=== THE TASK ===
Every line below from the one with "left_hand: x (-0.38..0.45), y" through the one with "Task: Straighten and" should be retyped exactly, both ends included; no other lines and no pictures.

=== DATASET CONTENT ===

======

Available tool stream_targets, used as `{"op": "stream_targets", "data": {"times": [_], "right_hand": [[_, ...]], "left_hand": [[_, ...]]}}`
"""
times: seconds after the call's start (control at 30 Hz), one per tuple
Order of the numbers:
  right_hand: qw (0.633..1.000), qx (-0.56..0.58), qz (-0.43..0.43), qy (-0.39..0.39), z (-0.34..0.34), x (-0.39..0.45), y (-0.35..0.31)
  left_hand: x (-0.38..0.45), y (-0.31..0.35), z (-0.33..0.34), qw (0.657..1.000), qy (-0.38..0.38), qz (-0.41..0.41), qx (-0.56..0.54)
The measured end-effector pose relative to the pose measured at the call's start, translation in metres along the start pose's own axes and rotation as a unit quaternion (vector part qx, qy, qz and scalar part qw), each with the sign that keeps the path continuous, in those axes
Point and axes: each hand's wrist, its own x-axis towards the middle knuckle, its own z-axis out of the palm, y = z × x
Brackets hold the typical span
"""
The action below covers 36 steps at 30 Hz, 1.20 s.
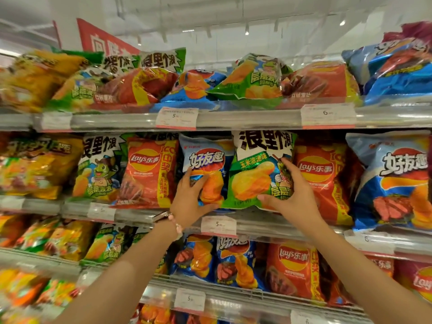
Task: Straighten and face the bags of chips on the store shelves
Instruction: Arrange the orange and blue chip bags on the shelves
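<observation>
Left hand (189,202) grips the blue bag (205,169), right hand (292,197) the green bag (254,174); she should square both upright, flush with the shelf lip (268,224), labels forward.

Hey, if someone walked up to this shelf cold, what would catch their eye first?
Two bare hands on the middle shelf: the left hand grips a blue chip bag, the right hand holds the green bag beside it. Red Lay's bags flank them, and above, the top shelf's bags lie tumbled flat.

White ceiling (233,15), red sign (100,40), perhaps spotlights
</observation>
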Motion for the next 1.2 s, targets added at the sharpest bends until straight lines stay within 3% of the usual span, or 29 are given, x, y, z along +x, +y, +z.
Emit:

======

=== EXERCISE RESULT ===
  left_hand: x (-0.38..0.45), y (-0.31..0.35), z (-0.33..0.34), qw (0.657..1.000), qy (-0.38..0.38), qz (-0.41..0.41), qx (-0.56..0.54)
The measured end-effector pose relative to the pose measured at the call's start, translation in metres along the start pose's own axes and rotation as a unit quaternion (vector part qx, qy, qz and scalar part qw), each with the sign that keeps the path continuous, in those axes
Point and axes: each hand's wrist, its own x-axis towards the middle knuckle, its own z-axis out of the palm, y = z × x
Brackets hold the typical span
"""
The action below covers 36 steps at 30 Hz, 1.20 s.
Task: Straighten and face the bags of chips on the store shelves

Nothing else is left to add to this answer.